McCain promised the audience he wouldn’t back down — but again sought to tamp down emotions.
“We want to fight, and I will fight,” McCain said. “But I will be respectful. I admire Sen. Obama and his accomplishments, and I will respect him.”
At which point he was booed again.
“I don’t mean that has to reduce your ferocity,” he added over the jeers. “I just mean to say you have to be respectful.”
Here’s the video:
In the end, of course, the McCain/Palin ticket lost the election and, in a way, McCain lost the argument that he was effectively having with the crowd in Minnesota on that day. In the end, it was the vitriolic rhetoric that Palin that those that gathered around her and, ultimately, the Tea Party, that won the day in the Republican Party while McCain, who returned to the Senate and continued to contribute to his country as he had since graduating from the Naval Academy, was pushed to the sidelines, denounced as a “RINO” (Republican In Name Only) due in no small part to his refusal to engage in the gutter swamp politics that was represented by the people who booed him that day. It was those people and those who represent them in the media and in “news” outlets such as Fox News Channel, Breitbart, and other places, that came to define what conservatism and Republicanism were to be during the Obama Presidency. From time to time, McCain sought to push back on these impulses, including during one of his final speeches to the Senate in which he called on his fellow Senators to reach across the aisle in much the same way he had throughout his career. Unfortunately, in an era where Trumpism has taken over the Republican Party, that call is likely to fall on deaf ears.

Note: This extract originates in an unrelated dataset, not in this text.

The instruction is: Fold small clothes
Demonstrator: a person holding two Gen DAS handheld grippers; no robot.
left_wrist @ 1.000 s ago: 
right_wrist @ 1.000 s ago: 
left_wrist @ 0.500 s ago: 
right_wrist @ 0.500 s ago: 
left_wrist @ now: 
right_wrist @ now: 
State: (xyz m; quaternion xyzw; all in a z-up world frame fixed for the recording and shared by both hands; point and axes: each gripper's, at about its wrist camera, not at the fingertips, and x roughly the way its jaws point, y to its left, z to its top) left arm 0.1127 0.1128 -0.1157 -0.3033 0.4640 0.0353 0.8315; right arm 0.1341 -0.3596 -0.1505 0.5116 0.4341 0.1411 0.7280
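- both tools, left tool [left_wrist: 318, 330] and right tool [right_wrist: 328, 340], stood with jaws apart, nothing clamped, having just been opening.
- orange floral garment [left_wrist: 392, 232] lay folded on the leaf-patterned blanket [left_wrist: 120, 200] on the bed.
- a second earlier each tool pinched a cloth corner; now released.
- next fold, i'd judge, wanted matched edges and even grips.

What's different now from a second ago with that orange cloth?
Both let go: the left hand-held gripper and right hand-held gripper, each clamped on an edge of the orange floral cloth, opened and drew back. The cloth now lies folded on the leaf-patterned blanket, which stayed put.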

This sad truth is perhaps best personified in July 2015 when then-candidate Trump dismissed the idea that McCain was a war hero and said he preferred people who weren’t captured. In an ordinary era, that remark would have meant the end of a campaign. Instead, it only seemed to push Trump higher in the polls and on a path that eventually made him the Republican nominee and President of the United States. More than anything else, that fact is a fairly apt demonstration of the extent to which the values of service and decency that McCain sought to bring to the campaign that day in October 2008 have been rejected by modern-day conservatism and the modern-day Republican Party.

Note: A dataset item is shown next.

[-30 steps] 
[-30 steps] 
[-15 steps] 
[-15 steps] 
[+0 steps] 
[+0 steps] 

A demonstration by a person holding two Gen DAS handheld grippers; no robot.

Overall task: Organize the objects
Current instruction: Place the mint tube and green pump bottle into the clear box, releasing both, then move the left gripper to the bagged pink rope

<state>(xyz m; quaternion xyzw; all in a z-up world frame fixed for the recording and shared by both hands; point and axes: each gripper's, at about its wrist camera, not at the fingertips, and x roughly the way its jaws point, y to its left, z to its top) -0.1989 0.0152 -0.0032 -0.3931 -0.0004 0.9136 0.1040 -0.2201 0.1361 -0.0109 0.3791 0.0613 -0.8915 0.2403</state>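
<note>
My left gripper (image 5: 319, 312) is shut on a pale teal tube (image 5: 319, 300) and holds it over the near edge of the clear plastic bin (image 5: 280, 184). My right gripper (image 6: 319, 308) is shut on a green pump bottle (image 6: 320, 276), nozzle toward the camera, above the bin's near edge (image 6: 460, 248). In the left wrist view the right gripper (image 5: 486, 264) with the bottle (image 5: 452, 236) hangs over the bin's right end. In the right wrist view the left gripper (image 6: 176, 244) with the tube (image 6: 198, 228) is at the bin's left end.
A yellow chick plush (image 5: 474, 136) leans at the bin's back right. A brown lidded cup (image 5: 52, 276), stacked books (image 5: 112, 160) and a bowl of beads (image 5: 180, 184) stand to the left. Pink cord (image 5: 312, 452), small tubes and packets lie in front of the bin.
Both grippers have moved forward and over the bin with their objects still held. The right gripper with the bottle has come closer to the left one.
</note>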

Not surprisingly, in the hours after news of Senator McCain’s passing, the clip of that moment in October 2008 went viral on Twitter and elsewhere on social media. It’s easy to understand why. While the McCain campaign of 2008 was far from perfect, that moment revealed something fundamental about McCain’s character that is utterly lacking in people like Donald Trump. It is the kind of character that we desperately need more of if we are going to make it through our current crisis without the tidal forces of hyperpartisanship tearing us apart. With the passing of Senator McCain, we have lost one of the strongest warriors for that ideal. He made not have been perfect, but John Sidney McCain III was a decent man, as he revealed that day. In the coming days, politicians, analysts, journalists and others will eulogize Senator McCain and the contributions and sacrifices he made for his country will be appropriately honored. In the long term, though, it occurs to me that the best way to honor the Senator would be for all of us to take a step back from the brink and to remember these words from McCain’s acceptance speech at the 2008 Republican National Convention:
I fell in love with my country when I was a prisoner in someone else’s. I loved it not just for the many comforts of life here. I loved it for its decency, for its faith in the wisdom, justice, and goodness of its people. I loved it because it was not just a place, but an idea, a cause worth fighting for. I was never the same again; I wasn’t my own man anymore; I was my country’s.
We’re going to need people like this to rescue us from the path we’re headed down in the age of Trump and I’m not sure if they’re going to arrive in time.